Dr. Warwick Bishop hosts Dr. Fiona Foo, a Sydney-based interventional cardiologist with expertise in women's heart disease and sports cardiology, to discuss the critical intersection of climate, environment, and cardiovascular health. In this first part of a two-part series, they explore how environmental factors—particularly air pollution—represent a major modifiable risk factor for heart disease worldwide, one that many people fail to recognize or act upon.

Key Takeaways:

  • Environmental factors, including air pollution, are the fourth highest modifiable risk factor for cardiovascular disease globally—ranking higher than smoking—alongside behavioral and metabolic risk factors.

  • Air pollution causes approximately 6.7 to 8 million deaths annually worldwide, with over 50% of these deaths attributed to cardiovascular disease, including heart attacks and strokes.

  • PM2.5 particulate matter (2.5 microns in diameter) from fossil fuel burning, forest fires, and traffic exhaust is so small it can penetrate the lungs, enter the bloodstream, and damage every organ in the body through inflammatory and oxidative pathways.

  • More than 90% of the global population is exposed to annual PM2.5 levels exceeding WHO guidelines, and Australia is not immune despite perceptions otherwise—particularly during bushfire and back-burning seasons.

  • Switching to renewable energy sources (solar, wind) and electrifying home systems previously powered by fossil fuels and gas is one of the most impactful personal actions to reduce air pollution while improving cardiovascular and respiratory health.

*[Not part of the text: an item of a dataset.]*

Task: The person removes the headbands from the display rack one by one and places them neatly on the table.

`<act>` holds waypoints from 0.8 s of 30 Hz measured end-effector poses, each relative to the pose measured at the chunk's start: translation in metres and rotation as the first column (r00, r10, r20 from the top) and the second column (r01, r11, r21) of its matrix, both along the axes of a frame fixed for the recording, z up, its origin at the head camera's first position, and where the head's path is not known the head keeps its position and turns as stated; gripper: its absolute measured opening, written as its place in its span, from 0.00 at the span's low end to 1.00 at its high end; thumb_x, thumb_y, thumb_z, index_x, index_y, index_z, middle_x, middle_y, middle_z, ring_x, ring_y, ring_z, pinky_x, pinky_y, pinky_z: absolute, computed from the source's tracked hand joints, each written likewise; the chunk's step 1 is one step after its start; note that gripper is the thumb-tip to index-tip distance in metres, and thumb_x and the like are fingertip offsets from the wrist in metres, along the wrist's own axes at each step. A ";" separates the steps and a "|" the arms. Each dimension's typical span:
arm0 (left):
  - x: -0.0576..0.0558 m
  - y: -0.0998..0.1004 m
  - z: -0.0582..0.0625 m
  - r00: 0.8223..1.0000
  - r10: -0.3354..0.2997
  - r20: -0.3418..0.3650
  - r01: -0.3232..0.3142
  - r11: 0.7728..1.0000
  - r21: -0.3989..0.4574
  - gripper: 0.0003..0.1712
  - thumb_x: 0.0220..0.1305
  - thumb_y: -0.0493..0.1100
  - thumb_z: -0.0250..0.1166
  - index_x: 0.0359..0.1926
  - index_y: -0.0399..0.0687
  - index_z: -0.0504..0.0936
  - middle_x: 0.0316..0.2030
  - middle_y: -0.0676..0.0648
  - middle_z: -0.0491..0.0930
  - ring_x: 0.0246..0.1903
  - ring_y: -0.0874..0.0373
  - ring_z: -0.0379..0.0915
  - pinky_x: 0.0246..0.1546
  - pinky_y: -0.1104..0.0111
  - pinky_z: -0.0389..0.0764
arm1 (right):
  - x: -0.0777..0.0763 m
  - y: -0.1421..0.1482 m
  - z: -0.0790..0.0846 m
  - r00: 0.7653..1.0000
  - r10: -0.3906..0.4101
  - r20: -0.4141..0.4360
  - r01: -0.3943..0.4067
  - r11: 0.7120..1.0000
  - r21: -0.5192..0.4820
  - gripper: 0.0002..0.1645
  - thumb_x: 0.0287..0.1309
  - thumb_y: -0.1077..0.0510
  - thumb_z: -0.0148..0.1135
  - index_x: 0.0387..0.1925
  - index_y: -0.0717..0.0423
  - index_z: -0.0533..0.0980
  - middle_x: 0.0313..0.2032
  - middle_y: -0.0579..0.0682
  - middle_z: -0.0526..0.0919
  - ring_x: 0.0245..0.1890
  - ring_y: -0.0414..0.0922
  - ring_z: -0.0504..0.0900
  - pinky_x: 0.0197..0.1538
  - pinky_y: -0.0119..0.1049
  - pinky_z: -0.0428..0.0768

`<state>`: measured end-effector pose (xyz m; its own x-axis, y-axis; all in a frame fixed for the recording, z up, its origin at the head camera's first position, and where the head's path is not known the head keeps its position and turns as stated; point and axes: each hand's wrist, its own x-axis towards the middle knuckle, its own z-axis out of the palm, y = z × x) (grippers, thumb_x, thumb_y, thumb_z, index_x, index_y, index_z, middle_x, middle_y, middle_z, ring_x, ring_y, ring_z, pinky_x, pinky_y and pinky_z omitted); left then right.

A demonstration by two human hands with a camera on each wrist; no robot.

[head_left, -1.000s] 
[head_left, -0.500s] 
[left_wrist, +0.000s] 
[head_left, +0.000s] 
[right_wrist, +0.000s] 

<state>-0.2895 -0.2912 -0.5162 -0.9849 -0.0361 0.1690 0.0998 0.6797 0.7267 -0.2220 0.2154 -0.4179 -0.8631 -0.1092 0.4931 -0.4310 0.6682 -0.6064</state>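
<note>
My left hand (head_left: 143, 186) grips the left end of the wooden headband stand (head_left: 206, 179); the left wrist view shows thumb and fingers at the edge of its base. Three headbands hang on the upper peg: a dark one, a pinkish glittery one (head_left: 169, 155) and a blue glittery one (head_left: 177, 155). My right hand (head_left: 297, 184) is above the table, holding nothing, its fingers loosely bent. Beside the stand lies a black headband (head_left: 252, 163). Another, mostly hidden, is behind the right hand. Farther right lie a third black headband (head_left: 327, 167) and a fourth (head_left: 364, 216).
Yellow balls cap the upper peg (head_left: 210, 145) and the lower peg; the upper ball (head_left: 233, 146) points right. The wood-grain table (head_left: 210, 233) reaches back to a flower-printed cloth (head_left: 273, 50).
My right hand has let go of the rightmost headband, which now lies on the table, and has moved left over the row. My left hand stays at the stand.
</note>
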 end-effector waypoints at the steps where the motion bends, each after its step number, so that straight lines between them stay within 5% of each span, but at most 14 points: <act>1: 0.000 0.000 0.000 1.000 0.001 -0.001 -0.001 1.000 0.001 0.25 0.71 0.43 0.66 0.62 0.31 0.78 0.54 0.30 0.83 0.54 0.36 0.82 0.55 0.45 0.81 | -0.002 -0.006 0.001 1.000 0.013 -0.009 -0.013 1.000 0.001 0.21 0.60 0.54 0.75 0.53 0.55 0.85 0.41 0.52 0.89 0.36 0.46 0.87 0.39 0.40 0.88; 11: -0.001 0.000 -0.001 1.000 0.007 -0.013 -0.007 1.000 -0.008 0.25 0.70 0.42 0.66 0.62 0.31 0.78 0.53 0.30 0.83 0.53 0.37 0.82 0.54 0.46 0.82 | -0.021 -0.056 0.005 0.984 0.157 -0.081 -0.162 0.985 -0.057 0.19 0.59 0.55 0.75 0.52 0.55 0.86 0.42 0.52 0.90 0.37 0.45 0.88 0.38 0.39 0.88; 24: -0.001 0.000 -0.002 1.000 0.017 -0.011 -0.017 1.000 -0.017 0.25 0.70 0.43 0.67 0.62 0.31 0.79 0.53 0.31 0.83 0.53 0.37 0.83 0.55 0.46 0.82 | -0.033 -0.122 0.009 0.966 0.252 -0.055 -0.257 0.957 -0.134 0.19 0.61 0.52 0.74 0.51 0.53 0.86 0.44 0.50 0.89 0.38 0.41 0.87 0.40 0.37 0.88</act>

  • During high air pollution events (bushfires), individuals should stay indoors, avoid outdoor exercise, use N95 masks if outside, install air filters, seal door gaps, and set car air conditioning to recirculation mode rather than drawing in outside air.

  • Domestic gas stoves and oil/gas production facilities release multiple pollutants (methane, ozone, nitrogen oxide) beyond PM2.5 that significantly increase asthma, respiratory illness, and cardiovascular disease risk, particularly affecting vulnerable populations.

  • Climate change is intensifying both air pollution exposure and extreme weather events (heat and cold), creating compounding cardiovascular and broader health risks that require both individual action and systemic policy changes.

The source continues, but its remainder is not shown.